About MoEngage
MoEngage is an intelligent customer engagement platform, built for customer-obsessed marketers and product owners. We enable hyper-personalization at scale across multiple channels like mobile push, email, in-app, web push, on-site messages, and SMS. With AI-powered automation and optimization, brands can analyze audience behavior and engage consumers with personalized communication at every touchpoint across their lifecycle.
Fortune 500 brands and Enterprises across 35 countries such as Deutsche Telekom, Samsung, Ally Financial, Vodafone, and McAfee along with internet-first brands such as Flipkart, Ola, OYO, Bigbasket, and Tokopedia use MoEngage to orchestrate their cross-channel campaigns and engage efficiently with their customers sending 50 billion messages to 500 million consumers every month!
Our vision is to build the world’s most trusted customer engagement platform for the mobile-first world.
We promise to care about your customers as much as you do.

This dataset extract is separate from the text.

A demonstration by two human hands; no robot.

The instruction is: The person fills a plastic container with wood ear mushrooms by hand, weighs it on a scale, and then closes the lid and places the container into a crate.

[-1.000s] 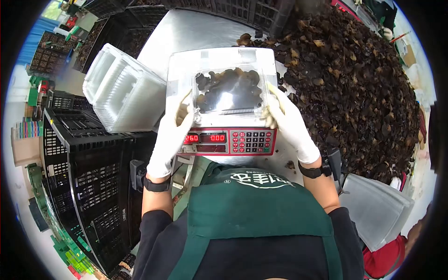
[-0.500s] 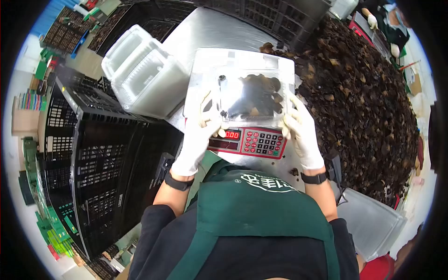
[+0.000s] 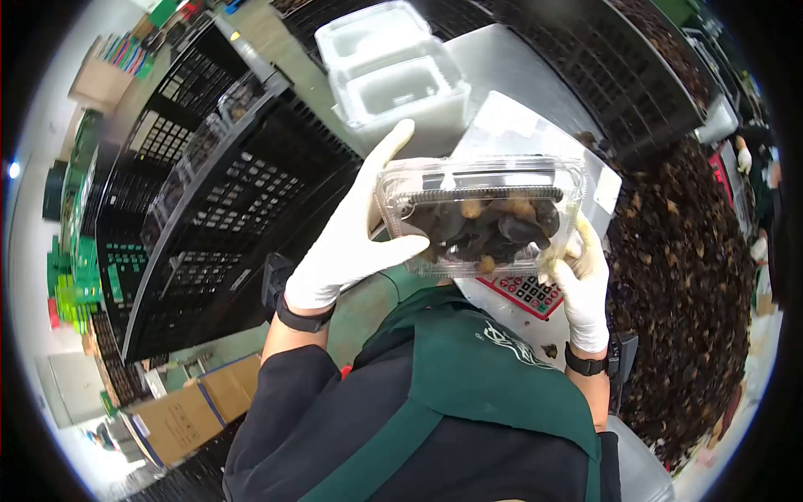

And that justifies our top ratings for service and support in Gartner Magic Quadrant, Gartner Peer Insights, and G2 Summer Reports. We have also been recognized as one of the 25 Highest Rated Private Cloud Computing Companies To Work For in a list released by Battery Ventures, a global investment firm based on the employee feedback on Glassdoor where employees reported the highest levels of satisfaction at work during the first six months of the pandemic.
Today, MoEngage is an industry pioneer in the space and engages more than 350M devices. This includes approximately 250B events tracked per month, 30B+ messages sent, to millions of users across the globe.
As part of the Data Science/Engineering team at MoEngage, here are some things you can expect:
- Take ownership and be responsible for what you build - no micromanagement
- Work with A players (some of the best talents in the country), and expedite your learning curve and career growth
- Make in India and build for the world at the scale of 900 Million active users, which no other internet company in the country has seen
- Learn together from different teams on how they scale to millions of users and billions of messages.
- Explore the latest in topics like Data Pipeline, MongoDB, ElasticSearch, Kafka, Spark, Samza and share with the team and more importantly, have fun while you work on scaling MoEngage.
Responsibilities
- Understand product requirements and execute end-to-end data product pipelines, including research, scoping, data analysis, modeling, prediction, testing, and documentation.
- Translate product requirements into code logic with minimal guidance.
- Take ownership of a module of data science logic and ensure its successful delivery.
- Build quick proof of concepts (POCs) to validate hypotheses
- Collaborate with Product Offerings and Data Engineers/Technical teams to validate and implement product features.
- Handle large data sets, perform statistical analysis, and present insights and findings in a clear and concise manner.
- Proficient in using data visualization tools such as Tableau, Seaborn or Matplotlib to present insights and findings to stakeholders.
- Own, build, deploy, and maintain a scalable machine learning system with the support of the team.
- Manage the entire machine learning product development cycle from ideation to deployment.
- Identify opportunities for feature-level improvements and recommend changes to enhance solution performance.
- Actively participate in the implementation of new frameworks or concepts within data science modules to improve efficiency and effectiveness.
- Mentor and support new team members to facilitate their growth and development.
Eligibility Criteria:
- Must have 3-5 years of relevant experience.
- Strong working knowledge of Python/Java
- Understanding of ML concepts - probabilistic methods, supervised and unsupervised learning algorithms.
- Strong engineering and coding skills.
- Experience with working on public cloud systems like AWS/Azure/GCP
- Experience of applying ML, statistics, programming and advanced mathematics to build intelligent systems.
- Experience with Recommendation systems and reinforcement learning is a plus
Perks:
- Work at Scale and challenge yourself.
- Work with a smart team which grew up in the Mobile First world.
- Opportunities for professional growth and advancement.
- Collaborative and inclusive work environment.
- Access to cutting-edge tools, technologies, and data sets.
- Opportunity to work in a fast-paced and innovative industry.